• WORK REQUEST
Return every line below exactly, without dropping any.

• INFORMATION PROVIDED
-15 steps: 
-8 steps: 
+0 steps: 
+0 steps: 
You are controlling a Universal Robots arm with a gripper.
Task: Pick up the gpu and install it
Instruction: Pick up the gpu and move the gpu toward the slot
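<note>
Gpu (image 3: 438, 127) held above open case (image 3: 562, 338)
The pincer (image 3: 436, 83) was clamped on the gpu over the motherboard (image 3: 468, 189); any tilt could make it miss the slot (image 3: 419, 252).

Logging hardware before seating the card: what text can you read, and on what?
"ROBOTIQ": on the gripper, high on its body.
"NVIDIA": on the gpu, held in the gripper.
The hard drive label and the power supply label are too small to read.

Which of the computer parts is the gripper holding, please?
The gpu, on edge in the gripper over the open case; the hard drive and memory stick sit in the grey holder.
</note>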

• TASK RESPONSE
-15 steps: 
-8 steps: 
+0 steps: 
+0 steps: 
You are controlling a Universal Robots arm with a gripper.
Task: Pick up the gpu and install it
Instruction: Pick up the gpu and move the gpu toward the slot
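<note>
Gpu (image 3: 438, 127) held above open case (image 3: 562, 338)
The pincer (image 3: 436, 83) was clamped on the gpu over the motherboard (image 3: 468, 189); any tilt could make it miss the slot (image 3: 419, 252).

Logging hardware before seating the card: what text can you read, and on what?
"ROBOTIQ": on the gripper, high on its body.
"NVIDIA": on the gpu, held in the gripper.
The hard drive label and the power supply label are too small to read.

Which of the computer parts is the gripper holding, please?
The gpu, on edge in the gripper over the open case; the hard drive and memory stick sit in the grey holder.
</note>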

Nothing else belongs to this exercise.